> _Problem statement_
Search the records below for "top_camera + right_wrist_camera". Return that line and all remaining lines exactly.

──────── Data shown ────────

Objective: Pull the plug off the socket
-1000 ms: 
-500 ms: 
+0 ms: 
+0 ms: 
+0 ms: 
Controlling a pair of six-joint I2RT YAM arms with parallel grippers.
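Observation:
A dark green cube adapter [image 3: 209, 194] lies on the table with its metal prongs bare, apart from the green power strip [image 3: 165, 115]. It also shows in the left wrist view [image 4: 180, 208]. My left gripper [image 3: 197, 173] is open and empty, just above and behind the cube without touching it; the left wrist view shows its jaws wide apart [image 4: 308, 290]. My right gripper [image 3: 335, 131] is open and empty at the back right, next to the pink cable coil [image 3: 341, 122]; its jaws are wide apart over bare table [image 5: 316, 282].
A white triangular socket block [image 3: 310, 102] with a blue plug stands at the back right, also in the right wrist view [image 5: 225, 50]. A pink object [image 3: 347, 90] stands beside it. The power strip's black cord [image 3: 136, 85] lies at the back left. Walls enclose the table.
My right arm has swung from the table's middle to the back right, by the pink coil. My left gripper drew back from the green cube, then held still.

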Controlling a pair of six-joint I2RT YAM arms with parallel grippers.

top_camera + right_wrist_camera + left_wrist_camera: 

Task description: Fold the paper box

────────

> _Completed task_
top_camera + right_wrist_camera + left_wrist_camera: 

Task description: Fold the paper box

This concludes the response.